Start of Block
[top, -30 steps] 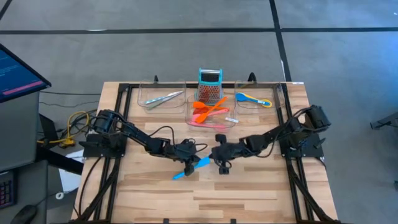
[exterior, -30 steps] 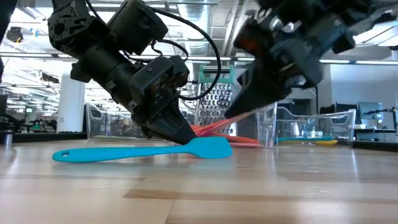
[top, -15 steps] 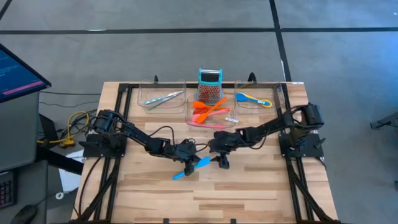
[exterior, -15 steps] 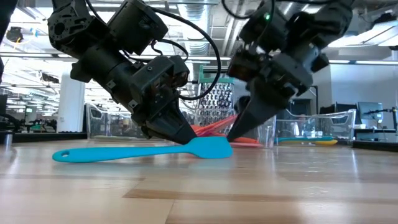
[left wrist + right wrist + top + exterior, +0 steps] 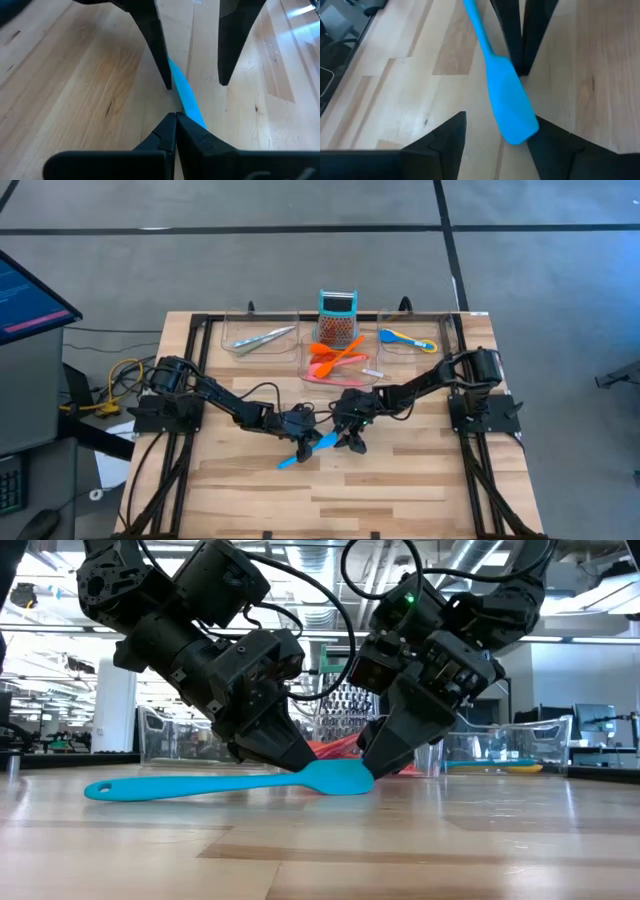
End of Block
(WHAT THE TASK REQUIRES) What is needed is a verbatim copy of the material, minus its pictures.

(RESPONSE TO THE EXERCISE)
[top, -30 steps] 
[exterior, -30 steps] 
[top, -15 steps] 
[exterior, -15 steps] 
[left wrist + right wrist + top + exterior, +0 steps] 

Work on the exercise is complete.